Book Synopsis Archival Guide to the Collections of the United States Holocaust Memorial Museum by : United States Holocaust Memorial Museum

Download or read book Archival Guide to the Collections of the United States Holocaust Memorial Museum written by United States Holocaust Memorial Museum and published by . This book was released on 2002 with total page 484 pages. Available in PDF, EPUB and Kindle. Book excerpt: Internet version provides the full text of the printed edition, fully searchable by key word.

An Academic Life

Download An Academic Life PDF Online Free

Author :
Publisher : Princeton University Press
ISBN 13 : 1400889340
Total Pages : 363 pages
Book Rating : 4.4/5 (8 download)

DOWNLOAD NOW!


Book Synopsis An Academic Life by : Hanna Holborn Gray

Download or read book An Academic Life written by Hanna Holborn Gray and published by Princeton University Press. This book was released on 2018-04-10 with total page 363 pages. Available in PDF, EPUB and Kindle. Book excerpt: A compelling memoir by the first woman president of a major American university Hanna Holborn Gray has lived her entire life in the world of higher education. The daughter of academics, she fled Hitler's Germany with her parents in the 1930s, emigrating to New Haven, where her father was a professor at Yale University. She has studied and taught at some of the world's most prestigious universities.
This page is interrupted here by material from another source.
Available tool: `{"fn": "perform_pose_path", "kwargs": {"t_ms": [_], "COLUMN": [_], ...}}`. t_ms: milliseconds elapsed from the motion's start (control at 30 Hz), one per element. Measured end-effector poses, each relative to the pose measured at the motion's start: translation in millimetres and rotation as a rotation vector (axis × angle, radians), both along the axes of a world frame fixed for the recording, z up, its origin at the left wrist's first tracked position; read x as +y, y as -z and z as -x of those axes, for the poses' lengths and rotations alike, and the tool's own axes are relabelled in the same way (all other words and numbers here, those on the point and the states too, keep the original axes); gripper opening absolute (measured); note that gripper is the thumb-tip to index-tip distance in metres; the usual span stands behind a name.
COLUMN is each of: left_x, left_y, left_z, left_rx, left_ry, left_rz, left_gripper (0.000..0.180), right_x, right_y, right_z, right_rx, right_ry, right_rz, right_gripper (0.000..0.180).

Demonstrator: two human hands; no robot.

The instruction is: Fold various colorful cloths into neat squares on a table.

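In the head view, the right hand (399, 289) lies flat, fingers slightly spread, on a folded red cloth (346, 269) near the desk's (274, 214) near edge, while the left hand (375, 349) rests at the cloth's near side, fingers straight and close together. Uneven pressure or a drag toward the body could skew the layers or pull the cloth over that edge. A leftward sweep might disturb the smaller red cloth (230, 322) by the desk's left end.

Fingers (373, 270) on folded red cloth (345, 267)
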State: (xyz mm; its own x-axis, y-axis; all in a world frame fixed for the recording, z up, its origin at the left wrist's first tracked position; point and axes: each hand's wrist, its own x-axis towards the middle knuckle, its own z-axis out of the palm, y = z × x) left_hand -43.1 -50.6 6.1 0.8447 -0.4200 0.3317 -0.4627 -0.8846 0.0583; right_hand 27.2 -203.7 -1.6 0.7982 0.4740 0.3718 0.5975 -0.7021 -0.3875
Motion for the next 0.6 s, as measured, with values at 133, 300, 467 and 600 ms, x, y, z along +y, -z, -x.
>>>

She was the first woman to serve as provost of Yale. In 1978, she became the first woman president of a major research university when she was appointed to lead the University of Chicago, a position she held for fifteen years. In 1991, Gray was awarded the Presidential Medal of Freedom, the nation's highest civilian honor, in recognition of her extraordinary contributions to education. An Academic Life is a candid self-portrait by one of academia's most respected trailblazers. Gray describes what it was like to grow up as a child of refugee parents, and reflects on the changing status of women in the academic world. She discusses the migration of intellectuals from Nazi-held Europe and the transformative role these exiles played in American higher education--and how the émigré experience in America transformed their own lives and work. She sheds light on the character of university communities, how they are structured and administered, and the balance they seek between tradition and innovation, teaching and research, and undergraduate and professional learning. An Academic Life speaks to the fundamental issues of purpose, academic freedom, and governance that arise time and again in higher education, and that pose sharp challenges to the independence and scholarly integrity of each new generation.

The Twisted Muse

Download The Twisted Muse PDF Online Free

Author :
Publisher : New York : Oxford University Press
ISBN 13 : 0195096207
Total Pages : 344 pages
Book Rating : 4.1/5 (95 download)

DOWNLOAD NOW!


Book Synopsis The Twisted Muse by : Michael H. Kater

Download or read book The Twisted Muse written by Michael H. Kater and published by New York : Oxford University Press. This book was released on 1997 with total page 344 pages. Available in PDF, EPUB and Kindle. Book excerpt: Michael Kater's work probes the relationship of music to society and politics in the Nazi regime, 1933-1945. It addresses the question of whether or not the Nazi regime, which utilized music and musicians for the regime's own political purposes, controlled the musicians and the music, or whether these remained in some measure autonomous.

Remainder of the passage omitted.